Most of the plants in the garden have their origin in the Arctic or in the temperate zones and high mountain climates found around the world. A small garden bed specific to Arctic plants includes Arctic willow (Salix artica), Arctic butterbur (Petasites frigidus) and Arctic bluegrass (Poa artica). It also includes high elevation plants found in North America, such as mountain sorrel (Oxyria digyna) and lupine (Lupinus nootkatensis). And, of course, there are Icelandic poppies.
It helps to know Latin plant names here as the plant signage is in Icelandic, a Northern Germanic language closely associated with Old Norse using some unfamiliar letters. It's hard to read, but the Latin is recognizable. Or you can forget about reading the plant labels and just enjoy seeing the plants and experiencing the garden.

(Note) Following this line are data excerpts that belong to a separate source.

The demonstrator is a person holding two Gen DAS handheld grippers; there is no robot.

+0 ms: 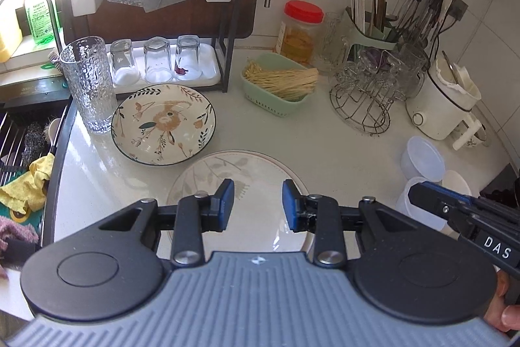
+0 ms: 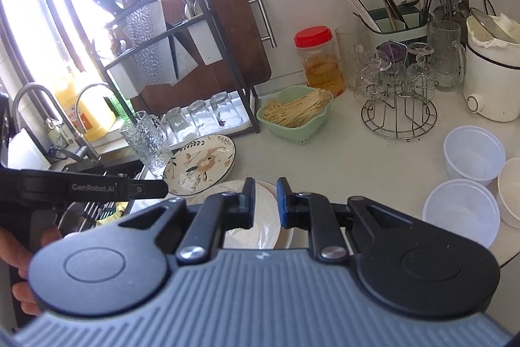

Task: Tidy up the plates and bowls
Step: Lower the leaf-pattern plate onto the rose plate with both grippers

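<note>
A deep floral plate [image 1: 162, 124] [image 2: 201, 163] lies on the white counter next to a tall glass. Nearer to me lies a pale plate with a faint leaf print [image 1: 240, 166] [image 2: 263, 217]. My left gripper [image 1: 259, 204] hovers over that pale plate, open, with nothing between its fingers. My right gripper [image 2: 265, 200] is shut and empty, above the pale plate's right edge. In the left wrist view the right gripper [image 1: 414, 191] comes in from the right, clear of the plate. Clear plastic bowls [image 2: 474, 153] [image 2: 461, 210] [image 1: 422, 158] stand at the right.
A textured tumbler [image 1: 87, 83] stands by the sink edge [image 1: 55, 152]. Behind are a black rack with upturned glasses [image 1: 156, 60], a green basket of noodles [image 1: 279, 83], a red-lidded jar [image 1: 300, 28], a wire glass stand [image 1: 367, 100] and a white cooker [image 1: 442, 100].
</note>
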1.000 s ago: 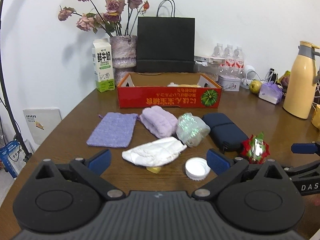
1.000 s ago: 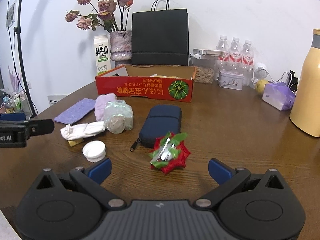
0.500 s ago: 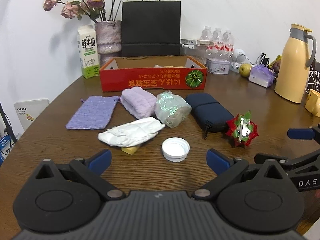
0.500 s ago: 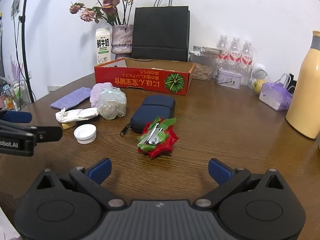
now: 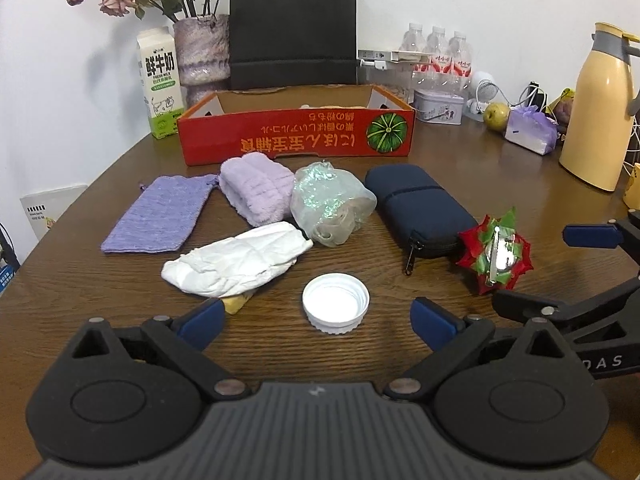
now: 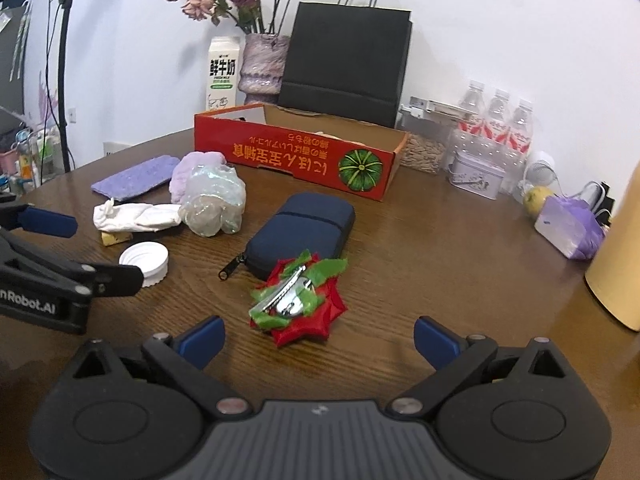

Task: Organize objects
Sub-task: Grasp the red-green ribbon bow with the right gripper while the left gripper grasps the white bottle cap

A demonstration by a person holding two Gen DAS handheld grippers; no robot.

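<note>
Both grippers, left and right, have eased down closer, jaws apart and empty, over the white cap and red bow on the table, so pickups look imminent

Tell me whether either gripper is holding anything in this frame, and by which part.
Nothing is held. The left gripper stands open just short of the white cap, and the right gripper stands open just short of the red and green bow.
</note>
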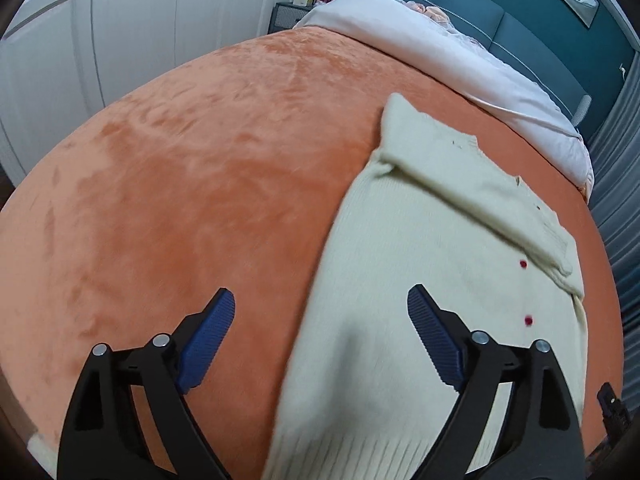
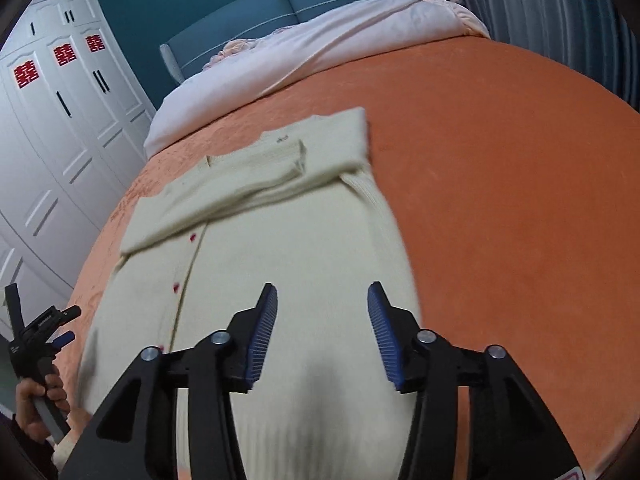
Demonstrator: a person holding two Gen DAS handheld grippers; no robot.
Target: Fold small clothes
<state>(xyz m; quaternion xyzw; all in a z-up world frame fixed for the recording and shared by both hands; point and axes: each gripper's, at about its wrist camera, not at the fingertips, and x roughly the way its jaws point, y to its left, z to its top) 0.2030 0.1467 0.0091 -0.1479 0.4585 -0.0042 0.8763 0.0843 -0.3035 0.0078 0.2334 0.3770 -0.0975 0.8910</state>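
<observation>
A cream knit cardigan (image 1: 420, 248) with small red buttons (image 1: 523, 264) lies flat on the orange bedspread (image 1: 180, 168), its sleeves folded across the chest. It also shows in the right wrist view (image 2: 280, 240). My left gripper (image 1: 320, 300) is open and empty, hovering over the cardigan's left edge near the ribbed hem. My right gripper (image 2: 322, 292) is open and empty, hovering over the cardigan's lower right part. The left gripper's handle and the hand that holds it (image 2: 36, 368) show at the lower left of the right wrist view.
A pale pink duvet (image 2: 320, 48) lies bunched at the head of the bed against a teal headboard (image 2: 280, 0). White wardrobe doors (image 2: 60, 120) stand along one side, a grey curtain (image 2: 560, 20) along the other. Orange bedspread (image 2: 500, 180) stretches beside the cardigan.
</observation>
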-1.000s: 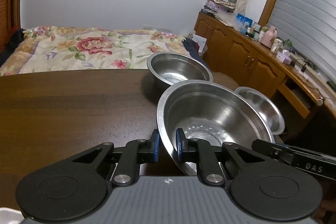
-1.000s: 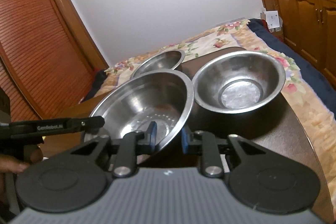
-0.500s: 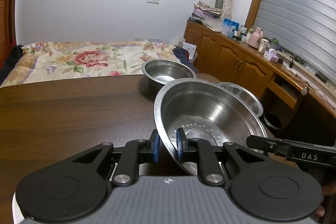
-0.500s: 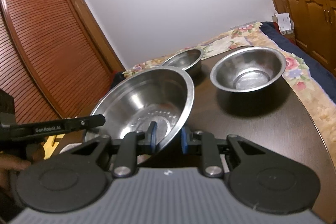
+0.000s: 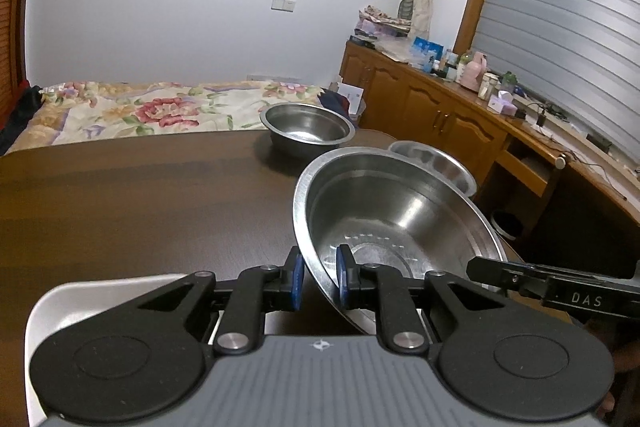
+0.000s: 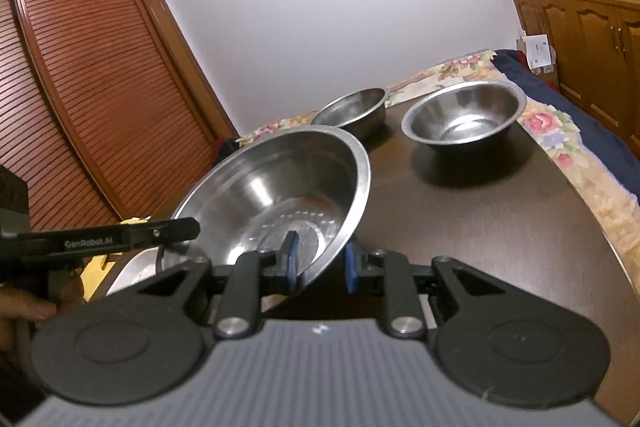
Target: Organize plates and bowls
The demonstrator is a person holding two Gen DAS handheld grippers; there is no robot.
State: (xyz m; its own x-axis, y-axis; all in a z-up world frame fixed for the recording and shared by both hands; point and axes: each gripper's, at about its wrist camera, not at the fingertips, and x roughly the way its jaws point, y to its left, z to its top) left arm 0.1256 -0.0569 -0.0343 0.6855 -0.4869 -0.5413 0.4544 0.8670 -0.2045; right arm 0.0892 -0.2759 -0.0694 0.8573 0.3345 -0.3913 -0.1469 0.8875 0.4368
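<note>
- A large steel bowl (image 5: pixel 396 227) is held clear of the dark wooden table (image 5: pixel 120 195) by both grippers at once, each pinching the thin rim on an opposite side; a slip could be caused by so narrow a bite on smooth, polished metal.
- The bowl is seen tilted in both wrist views, so a twist out of one grip is judged likely if the two hands are moved at different rates or heights.
- Two smaller steel bowls stand on the table beyond: one further back (image 6: pixel 350 107) and one nearer the right edge (image 6: pixel 464 115), close to each other. A knock against either is possible if the carried bowl is swung low across them.
- A white tray (image 5: pixel 100 303) lies at the near table edge under the left gripper; it could be clipped by the bowl's underside if the bowl is lowered without a check below.
- The left gripper (image 5: pixel 318 277) is closed to a narrow gap, with the bowl's rim clamped between its blue pads (image 5: pixel 297 277), one pad inside the bowl and one outside.
- The right gripper (image 6: pixel 320 263) is likewise nearly closed on the opposite rim, one blue pad (image 6: pixel 291 261) pressed to the inner wall and the other to the outer.
</note>
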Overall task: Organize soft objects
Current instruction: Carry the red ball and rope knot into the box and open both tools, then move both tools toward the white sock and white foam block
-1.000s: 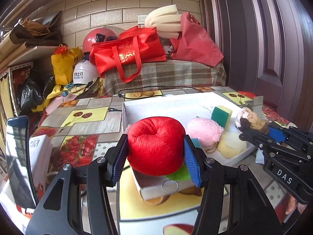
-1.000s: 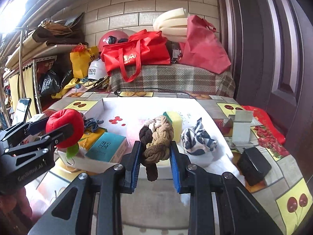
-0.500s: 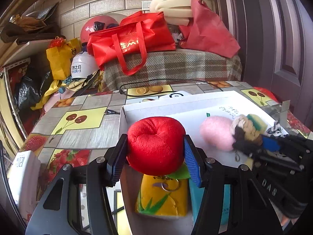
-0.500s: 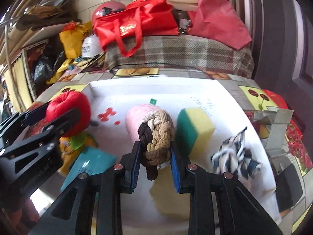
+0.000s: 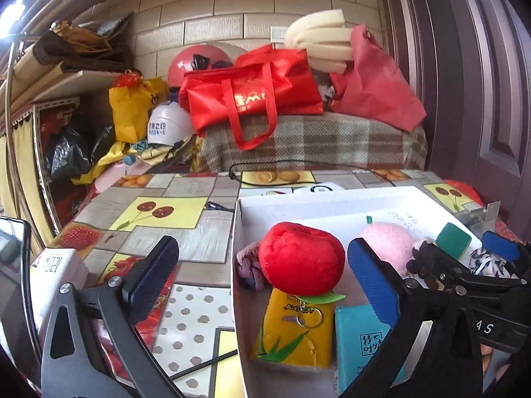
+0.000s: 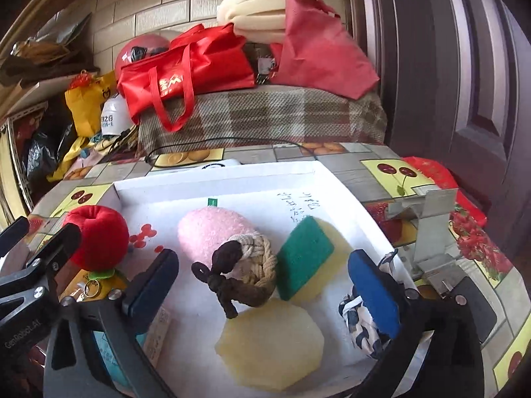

What's surprising in this garden is by September the plants look "super-sized," nearing the end of their short growing season in the 20-plus hours of sunlight per day that they receive during the summer.
The main path in the garden leads to a charming coffee house opposite an expansive lawn and festive gazebo, both popular spots for weddings and gatherings. Small side paths lead to little gems; a pond with arched bridge, classical fountains, shade gardens, sun gardens, and rock gardens. A good plan when visiting is to start at the garden's main entrance and wind your way down the hill to the exit opposite the fjord. From here you can take a 10-minute walk along the water's edge back to town.
The garden's website has an impressive index of the plants growing in the garden with a special section on Icelandic flora.